К счастью или к сожалению, всегда есть много работы, которая должна быть сделана по вопросам инфраструктуры и улучшениям, поэтому я добавлю небольшой плагин для моей компании. Если этот пост или что-то, что я написал в прошлом, заинтересует вас, мне нужно больше людей в моей команде! http://devops.nokia.com/ это место, чтобы пойти на борт
Заметки
- Сначала я начал тестирование в нашем внутреннем, частном облаке, но когда я столкнулся с проблемами производительности при тестировании JMeter, я перенес тестирование на пару экземпляров в облаке HP, к которым у меня есть бета-доступ. Производительность там была намного лучше, но я понял, что критическим узким местом было ошеломление, как я уже упоминал выше. После того как я подтвердил цифры, я перенес тестирование обратно во внутреннее облако и увидел эквивалентные цифры, за исключением контейнеров OpenVZ, где в некоторых случаях пропускная способность была почти в два раза выше. Это соответствует предыдущим примерам, которые мы видели по сравнению с KVM (который мы также поддерживаем внутри компании и на котором работает облако HP). Если вы работаете с Puppetmasters виртуально, рассмотрите OpenVZ или Virtuozzo.

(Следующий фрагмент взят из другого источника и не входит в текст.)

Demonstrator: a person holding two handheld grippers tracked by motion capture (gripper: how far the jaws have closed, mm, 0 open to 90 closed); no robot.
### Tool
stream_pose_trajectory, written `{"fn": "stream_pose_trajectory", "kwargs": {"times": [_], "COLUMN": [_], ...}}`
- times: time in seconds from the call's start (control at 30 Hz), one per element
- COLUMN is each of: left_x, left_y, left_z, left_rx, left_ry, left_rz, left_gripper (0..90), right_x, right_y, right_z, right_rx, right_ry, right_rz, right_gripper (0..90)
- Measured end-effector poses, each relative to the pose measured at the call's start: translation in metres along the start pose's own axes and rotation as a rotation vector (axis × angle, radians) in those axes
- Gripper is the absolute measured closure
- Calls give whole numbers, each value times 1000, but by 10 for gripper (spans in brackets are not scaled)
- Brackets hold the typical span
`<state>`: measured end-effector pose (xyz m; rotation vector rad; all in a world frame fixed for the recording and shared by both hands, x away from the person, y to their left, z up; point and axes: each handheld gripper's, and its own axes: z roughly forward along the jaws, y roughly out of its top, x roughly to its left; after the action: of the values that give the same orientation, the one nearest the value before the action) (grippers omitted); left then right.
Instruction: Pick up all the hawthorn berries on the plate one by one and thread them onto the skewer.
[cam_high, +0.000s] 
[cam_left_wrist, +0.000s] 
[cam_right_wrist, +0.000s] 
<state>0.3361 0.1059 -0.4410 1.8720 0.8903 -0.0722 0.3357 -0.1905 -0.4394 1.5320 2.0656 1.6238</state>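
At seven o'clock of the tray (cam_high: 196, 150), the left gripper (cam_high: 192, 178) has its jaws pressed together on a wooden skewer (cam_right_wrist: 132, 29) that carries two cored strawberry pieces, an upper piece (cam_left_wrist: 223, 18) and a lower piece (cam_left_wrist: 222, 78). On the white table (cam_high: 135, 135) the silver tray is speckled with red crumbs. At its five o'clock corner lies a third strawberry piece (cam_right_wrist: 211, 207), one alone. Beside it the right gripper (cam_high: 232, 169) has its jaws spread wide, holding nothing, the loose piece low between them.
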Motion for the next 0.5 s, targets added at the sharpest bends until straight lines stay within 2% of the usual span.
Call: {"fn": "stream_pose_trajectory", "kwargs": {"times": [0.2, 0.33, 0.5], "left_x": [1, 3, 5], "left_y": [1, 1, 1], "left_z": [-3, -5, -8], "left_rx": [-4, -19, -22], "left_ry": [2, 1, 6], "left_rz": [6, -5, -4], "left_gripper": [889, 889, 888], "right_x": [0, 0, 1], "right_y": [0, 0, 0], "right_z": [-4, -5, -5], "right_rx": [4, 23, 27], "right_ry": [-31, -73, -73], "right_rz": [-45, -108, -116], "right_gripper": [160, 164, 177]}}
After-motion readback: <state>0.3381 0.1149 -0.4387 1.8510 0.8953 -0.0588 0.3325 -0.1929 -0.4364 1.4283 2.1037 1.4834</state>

- В нашей конфигурации mod_mem_cache я установил довольно малое время ожидания (300 секунд) и решил сказать Apache игнорировать отсутствие ETags или последних измененных заголовков (CacheIgnoreNoLastMod On) в ответах, которые обычно помогают ему в истечении срока действия устаревших ответов. К сожалению, Puppet еще не отправляет какие-либо метаданные, подобные этим, для ответов, поэтому мы не можем приятно проверить свежесть ответов, однако для ответов file_metadata, как это, возможно, это не имеет большого смысла в любом случае.

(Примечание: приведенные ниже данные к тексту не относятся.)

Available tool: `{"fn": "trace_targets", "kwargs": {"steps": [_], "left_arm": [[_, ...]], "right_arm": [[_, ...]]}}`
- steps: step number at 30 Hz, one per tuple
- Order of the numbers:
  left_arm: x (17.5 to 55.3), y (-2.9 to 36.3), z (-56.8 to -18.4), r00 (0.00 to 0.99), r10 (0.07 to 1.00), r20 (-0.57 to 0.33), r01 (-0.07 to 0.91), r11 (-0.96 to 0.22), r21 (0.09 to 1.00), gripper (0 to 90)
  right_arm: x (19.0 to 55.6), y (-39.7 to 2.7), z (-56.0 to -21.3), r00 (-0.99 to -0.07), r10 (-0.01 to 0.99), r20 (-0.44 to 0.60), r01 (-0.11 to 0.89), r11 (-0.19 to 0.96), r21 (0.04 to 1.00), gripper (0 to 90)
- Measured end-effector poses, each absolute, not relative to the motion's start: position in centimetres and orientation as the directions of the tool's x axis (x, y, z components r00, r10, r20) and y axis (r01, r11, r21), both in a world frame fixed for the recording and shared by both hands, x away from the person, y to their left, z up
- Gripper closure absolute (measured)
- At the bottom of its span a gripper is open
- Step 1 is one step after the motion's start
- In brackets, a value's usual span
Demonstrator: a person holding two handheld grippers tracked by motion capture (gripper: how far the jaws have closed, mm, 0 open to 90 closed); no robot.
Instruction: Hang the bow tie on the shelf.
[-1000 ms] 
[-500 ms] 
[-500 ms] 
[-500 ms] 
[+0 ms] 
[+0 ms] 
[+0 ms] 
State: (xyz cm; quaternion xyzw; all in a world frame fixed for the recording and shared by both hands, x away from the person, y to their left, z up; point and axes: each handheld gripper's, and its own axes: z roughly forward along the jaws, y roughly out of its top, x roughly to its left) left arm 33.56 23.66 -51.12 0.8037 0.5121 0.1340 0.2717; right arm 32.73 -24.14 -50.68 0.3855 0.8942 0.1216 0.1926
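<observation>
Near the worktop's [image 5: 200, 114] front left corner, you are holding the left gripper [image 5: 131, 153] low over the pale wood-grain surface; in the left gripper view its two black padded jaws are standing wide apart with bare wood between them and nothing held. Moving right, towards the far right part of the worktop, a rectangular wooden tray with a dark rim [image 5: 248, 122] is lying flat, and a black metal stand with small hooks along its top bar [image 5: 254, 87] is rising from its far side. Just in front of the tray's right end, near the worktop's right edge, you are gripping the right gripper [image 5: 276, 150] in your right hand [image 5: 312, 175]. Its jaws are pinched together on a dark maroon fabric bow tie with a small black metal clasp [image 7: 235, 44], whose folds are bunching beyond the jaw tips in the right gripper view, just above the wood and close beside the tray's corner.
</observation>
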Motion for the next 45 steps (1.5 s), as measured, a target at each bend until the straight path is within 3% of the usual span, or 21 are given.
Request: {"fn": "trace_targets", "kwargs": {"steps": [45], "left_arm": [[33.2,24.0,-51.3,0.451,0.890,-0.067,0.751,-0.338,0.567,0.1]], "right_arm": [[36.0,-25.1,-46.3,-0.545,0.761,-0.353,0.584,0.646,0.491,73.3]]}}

- В отличие от некоторых других систем управления конфигурацией, которые полагаются на проприетарные протоколы между клиентом и сервером (на ум приходит CFengine, хотя я давно не рассматривал это), Puppet полагается на REST между клиентом и сервером, что означает множество стандартных методологий. для улучшения веб-производительности применимы. На это действительно приятно вернуться, как вы можете видеть из того, что я написал.